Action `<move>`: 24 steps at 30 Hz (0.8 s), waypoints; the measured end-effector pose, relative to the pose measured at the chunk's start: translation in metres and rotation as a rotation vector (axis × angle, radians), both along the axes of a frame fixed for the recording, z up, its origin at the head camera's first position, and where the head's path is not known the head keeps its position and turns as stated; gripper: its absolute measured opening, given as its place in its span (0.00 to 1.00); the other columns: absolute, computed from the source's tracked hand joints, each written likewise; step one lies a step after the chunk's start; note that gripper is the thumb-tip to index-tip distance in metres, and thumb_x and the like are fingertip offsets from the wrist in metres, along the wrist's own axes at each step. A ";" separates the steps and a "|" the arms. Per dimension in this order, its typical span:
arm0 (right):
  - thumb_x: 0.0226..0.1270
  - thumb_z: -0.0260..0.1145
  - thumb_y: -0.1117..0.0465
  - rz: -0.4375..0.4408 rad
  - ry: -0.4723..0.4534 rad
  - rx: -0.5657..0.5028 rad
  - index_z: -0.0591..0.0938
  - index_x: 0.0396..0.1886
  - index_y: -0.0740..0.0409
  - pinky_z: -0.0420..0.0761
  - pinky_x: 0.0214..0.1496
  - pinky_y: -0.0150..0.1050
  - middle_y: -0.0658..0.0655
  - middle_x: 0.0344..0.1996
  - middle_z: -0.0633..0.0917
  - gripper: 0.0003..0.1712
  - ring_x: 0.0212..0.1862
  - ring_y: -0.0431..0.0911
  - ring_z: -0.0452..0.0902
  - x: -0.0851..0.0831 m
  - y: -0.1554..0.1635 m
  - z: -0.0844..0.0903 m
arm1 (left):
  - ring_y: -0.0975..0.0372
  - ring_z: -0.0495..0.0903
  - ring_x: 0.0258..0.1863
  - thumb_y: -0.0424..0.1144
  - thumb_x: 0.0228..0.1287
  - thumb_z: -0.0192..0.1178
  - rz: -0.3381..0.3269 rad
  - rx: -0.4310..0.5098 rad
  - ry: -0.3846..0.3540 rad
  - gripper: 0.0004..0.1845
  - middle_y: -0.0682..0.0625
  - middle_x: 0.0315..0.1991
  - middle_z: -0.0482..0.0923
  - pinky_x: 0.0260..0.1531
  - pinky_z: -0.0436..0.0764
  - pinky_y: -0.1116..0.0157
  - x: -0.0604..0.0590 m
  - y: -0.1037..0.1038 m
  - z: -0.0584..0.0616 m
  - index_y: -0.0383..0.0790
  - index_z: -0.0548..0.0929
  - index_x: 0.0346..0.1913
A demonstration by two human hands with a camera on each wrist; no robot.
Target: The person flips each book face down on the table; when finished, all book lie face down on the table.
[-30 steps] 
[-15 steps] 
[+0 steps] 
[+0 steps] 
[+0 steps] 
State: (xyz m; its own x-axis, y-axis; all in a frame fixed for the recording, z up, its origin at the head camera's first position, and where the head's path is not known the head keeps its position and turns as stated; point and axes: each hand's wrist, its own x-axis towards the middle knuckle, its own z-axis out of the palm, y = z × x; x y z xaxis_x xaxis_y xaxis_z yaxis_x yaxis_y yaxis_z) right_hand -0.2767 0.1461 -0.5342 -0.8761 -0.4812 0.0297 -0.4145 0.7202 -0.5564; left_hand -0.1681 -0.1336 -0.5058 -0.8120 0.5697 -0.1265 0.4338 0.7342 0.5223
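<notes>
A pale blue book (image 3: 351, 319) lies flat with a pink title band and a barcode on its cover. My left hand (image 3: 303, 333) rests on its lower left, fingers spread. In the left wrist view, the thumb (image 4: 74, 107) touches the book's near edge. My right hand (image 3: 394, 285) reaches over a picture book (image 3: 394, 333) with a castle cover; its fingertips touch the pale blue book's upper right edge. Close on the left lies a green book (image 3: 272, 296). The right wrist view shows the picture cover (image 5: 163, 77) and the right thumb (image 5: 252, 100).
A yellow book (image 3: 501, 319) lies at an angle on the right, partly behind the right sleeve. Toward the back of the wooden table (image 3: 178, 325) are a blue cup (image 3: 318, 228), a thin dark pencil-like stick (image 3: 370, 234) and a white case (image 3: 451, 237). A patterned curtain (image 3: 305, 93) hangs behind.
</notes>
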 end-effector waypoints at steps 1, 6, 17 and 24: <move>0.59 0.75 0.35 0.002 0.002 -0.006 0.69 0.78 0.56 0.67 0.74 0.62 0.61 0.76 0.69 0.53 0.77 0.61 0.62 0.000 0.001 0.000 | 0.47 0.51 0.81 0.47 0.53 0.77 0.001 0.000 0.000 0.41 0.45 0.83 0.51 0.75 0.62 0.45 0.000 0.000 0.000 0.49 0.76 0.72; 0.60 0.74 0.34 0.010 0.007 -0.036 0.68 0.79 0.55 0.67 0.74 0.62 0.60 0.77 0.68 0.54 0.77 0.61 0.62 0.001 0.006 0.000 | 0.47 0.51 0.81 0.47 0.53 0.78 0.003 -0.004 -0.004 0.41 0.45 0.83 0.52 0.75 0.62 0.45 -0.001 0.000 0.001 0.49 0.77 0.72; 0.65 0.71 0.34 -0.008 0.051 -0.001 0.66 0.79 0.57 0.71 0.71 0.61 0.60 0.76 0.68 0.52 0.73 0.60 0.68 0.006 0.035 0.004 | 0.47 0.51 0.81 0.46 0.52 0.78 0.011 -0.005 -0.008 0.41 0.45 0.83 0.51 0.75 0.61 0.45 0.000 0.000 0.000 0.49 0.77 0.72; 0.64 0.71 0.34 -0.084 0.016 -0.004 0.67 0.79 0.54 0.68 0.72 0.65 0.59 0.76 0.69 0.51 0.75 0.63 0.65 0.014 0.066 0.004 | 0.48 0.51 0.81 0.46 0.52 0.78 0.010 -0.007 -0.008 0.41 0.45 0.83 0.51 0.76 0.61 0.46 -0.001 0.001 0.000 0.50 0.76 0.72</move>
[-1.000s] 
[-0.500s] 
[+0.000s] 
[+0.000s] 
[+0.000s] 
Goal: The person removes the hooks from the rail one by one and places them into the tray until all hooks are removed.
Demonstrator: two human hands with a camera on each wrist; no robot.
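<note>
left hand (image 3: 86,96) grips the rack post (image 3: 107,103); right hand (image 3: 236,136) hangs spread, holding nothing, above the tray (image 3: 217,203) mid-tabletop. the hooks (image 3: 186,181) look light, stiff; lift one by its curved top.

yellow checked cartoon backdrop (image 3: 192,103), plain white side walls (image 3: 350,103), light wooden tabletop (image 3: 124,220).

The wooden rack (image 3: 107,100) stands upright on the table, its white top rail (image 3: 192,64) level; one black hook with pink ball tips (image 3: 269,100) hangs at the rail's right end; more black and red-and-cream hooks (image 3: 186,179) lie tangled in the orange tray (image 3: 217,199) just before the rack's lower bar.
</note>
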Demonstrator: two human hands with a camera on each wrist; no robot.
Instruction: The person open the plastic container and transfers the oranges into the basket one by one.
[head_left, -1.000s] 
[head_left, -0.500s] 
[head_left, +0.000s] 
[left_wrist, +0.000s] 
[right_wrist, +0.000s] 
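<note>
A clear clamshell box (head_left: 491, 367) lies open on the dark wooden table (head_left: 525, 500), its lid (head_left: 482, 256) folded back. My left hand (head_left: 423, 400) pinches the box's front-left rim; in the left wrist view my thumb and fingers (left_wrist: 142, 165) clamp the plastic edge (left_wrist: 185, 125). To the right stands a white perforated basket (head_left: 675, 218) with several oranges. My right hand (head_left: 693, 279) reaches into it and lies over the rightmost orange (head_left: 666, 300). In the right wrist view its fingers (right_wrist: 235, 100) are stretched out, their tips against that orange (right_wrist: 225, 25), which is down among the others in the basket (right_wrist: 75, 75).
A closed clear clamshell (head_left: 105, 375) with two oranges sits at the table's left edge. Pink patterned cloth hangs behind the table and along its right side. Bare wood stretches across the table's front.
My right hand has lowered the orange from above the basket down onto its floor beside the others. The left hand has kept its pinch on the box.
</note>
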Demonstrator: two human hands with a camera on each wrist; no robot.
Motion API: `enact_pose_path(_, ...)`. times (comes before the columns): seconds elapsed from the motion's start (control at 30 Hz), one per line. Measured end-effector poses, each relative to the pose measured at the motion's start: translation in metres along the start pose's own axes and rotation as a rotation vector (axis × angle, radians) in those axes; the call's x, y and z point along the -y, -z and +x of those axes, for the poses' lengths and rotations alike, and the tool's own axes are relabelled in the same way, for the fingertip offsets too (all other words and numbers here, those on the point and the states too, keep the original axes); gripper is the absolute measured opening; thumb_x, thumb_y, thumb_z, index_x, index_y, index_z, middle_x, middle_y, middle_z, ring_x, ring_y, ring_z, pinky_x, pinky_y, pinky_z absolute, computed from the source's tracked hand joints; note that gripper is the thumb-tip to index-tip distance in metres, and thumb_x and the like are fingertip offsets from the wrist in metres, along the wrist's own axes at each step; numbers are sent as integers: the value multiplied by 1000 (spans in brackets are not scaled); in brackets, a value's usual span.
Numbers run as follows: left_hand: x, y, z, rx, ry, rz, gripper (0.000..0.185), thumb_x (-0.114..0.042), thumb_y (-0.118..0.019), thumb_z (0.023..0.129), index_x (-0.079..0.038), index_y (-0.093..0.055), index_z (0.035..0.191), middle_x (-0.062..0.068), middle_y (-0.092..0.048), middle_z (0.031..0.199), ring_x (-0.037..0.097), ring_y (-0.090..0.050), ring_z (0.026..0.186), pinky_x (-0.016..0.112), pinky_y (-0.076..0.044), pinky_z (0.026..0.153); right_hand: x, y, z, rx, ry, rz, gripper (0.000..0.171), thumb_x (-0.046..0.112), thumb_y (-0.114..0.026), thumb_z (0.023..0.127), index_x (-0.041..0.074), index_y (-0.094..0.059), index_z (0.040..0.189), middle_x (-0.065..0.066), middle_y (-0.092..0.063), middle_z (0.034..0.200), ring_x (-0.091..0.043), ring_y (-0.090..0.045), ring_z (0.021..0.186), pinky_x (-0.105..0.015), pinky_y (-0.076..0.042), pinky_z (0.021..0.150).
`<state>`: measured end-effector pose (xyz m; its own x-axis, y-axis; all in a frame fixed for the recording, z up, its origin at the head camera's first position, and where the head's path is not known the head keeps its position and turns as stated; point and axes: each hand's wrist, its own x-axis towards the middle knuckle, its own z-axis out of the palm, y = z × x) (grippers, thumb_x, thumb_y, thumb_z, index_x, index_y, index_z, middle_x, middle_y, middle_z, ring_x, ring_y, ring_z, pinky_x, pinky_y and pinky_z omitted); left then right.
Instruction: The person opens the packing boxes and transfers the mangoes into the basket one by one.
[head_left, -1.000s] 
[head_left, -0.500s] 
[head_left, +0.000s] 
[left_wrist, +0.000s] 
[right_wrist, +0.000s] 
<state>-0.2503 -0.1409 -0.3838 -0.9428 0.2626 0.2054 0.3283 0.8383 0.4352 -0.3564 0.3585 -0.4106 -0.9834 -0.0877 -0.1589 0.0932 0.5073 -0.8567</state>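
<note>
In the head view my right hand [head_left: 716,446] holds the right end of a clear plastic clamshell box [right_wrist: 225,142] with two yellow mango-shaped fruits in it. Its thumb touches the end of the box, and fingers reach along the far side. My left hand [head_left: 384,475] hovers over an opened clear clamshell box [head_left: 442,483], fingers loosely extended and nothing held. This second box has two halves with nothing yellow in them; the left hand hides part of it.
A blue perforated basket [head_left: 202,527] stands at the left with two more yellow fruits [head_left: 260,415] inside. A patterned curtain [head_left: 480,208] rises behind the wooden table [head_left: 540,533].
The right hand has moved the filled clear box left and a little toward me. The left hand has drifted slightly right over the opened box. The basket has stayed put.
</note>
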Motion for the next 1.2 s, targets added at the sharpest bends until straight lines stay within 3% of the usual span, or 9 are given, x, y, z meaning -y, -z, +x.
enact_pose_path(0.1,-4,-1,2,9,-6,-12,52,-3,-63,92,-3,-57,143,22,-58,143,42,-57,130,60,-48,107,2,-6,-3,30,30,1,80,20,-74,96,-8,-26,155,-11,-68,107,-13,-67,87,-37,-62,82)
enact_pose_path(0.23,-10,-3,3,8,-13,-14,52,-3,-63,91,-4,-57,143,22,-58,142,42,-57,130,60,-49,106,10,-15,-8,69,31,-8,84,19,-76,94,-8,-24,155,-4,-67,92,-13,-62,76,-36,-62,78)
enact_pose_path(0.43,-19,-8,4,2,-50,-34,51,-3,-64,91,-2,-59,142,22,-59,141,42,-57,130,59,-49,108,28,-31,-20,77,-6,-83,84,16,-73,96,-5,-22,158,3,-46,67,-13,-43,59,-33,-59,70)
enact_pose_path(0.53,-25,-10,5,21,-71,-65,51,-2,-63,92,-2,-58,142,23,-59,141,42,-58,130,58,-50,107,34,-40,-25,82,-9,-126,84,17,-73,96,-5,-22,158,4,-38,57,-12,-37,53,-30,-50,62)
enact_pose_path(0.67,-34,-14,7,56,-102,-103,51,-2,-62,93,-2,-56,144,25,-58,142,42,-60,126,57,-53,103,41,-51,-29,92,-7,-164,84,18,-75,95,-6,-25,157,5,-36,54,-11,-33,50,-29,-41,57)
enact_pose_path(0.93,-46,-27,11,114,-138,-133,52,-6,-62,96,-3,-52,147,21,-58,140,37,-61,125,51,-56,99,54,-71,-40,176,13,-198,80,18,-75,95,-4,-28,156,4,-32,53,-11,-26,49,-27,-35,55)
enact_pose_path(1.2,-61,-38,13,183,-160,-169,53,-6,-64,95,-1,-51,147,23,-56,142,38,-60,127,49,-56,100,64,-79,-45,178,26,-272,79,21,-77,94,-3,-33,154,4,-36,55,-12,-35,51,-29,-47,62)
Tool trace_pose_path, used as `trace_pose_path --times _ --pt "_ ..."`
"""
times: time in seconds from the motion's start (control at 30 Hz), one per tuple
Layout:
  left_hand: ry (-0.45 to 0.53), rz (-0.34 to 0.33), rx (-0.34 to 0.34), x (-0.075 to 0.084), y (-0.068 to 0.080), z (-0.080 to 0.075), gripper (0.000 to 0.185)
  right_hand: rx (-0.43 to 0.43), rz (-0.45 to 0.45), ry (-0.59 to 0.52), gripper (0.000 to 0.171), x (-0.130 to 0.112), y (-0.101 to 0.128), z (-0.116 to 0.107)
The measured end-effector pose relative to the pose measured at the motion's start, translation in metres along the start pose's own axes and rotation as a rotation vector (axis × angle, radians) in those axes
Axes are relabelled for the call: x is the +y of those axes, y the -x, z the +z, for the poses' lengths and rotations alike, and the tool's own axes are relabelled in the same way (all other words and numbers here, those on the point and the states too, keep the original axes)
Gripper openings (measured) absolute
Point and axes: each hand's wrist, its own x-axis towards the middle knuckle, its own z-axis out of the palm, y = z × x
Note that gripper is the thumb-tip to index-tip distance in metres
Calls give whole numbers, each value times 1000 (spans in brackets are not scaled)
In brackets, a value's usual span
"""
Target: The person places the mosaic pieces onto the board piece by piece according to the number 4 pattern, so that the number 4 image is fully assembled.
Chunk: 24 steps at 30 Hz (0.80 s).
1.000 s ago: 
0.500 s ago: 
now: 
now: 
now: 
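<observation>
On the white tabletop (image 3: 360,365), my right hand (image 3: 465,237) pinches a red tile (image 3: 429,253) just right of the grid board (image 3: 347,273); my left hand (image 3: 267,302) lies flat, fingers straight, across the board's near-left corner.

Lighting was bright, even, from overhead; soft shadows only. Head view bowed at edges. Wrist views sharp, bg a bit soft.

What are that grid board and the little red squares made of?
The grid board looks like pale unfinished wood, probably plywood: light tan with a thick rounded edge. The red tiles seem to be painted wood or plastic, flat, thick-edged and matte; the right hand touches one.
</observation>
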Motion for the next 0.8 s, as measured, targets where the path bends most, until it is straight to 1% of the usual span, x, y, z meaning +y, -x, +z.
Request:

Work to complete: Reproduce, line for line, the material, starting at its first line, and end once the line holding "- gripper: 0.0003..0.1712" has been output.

Worked solution:
Action `<move>`: 24 steps at 30 Hz (0.8 s), waypoints; the measured end-effector pose, relative to the pose measured at the chunk's start: translation in metres and rotation as a rotation vector (axis × angle, radians), both along the axes of a frame fixed for the recording, z up, its origin at the head camera's first position, and where the head's path is not known the head keeps its position and turns as stated; gripper: its absolute measured opening, given as its place in its span (0.00 to 1.00); the other columns: absolute, computed from the source's tracked hand joints, each written likewise; step one lies a step after the chunk's start; note that gripper is the thumb-tip to index-tip distance in metres, and thumb_x and the like are fingertip offsets from the wrist in metres, along the wrist's own axes at each step. A ";" separates the steps and a "|" the arms. Per dimension in this order, its typical span:
arm0 (right):
  - thumb_x: 0.0226..0.1270
  - thumb_z: -0.0260..0.1145
  - thumb_y: -0.1117..0.0465
  - rz: -0.4375..0.4408 rad
  - ry: -0.4723..0.4534 rad
  - rx: -0.5657..0.5028 rad
  - index_z: -0.0591..0.0938
  - index_x: 0.0396..0.1886
  - index_y: -0.0740..0.0409
  - pinky_z: -0.0420..0.0761
  - pinky_x: 0.0214..0.1496
  - pinky_y: -0.0150..0.1050
  - middle_y: -0.0658..0.0655
  - middle_x: 0.0344..0.1996
  - middle_z: -0.0633..0.0917
  - gripper: 0.0003..0.1712

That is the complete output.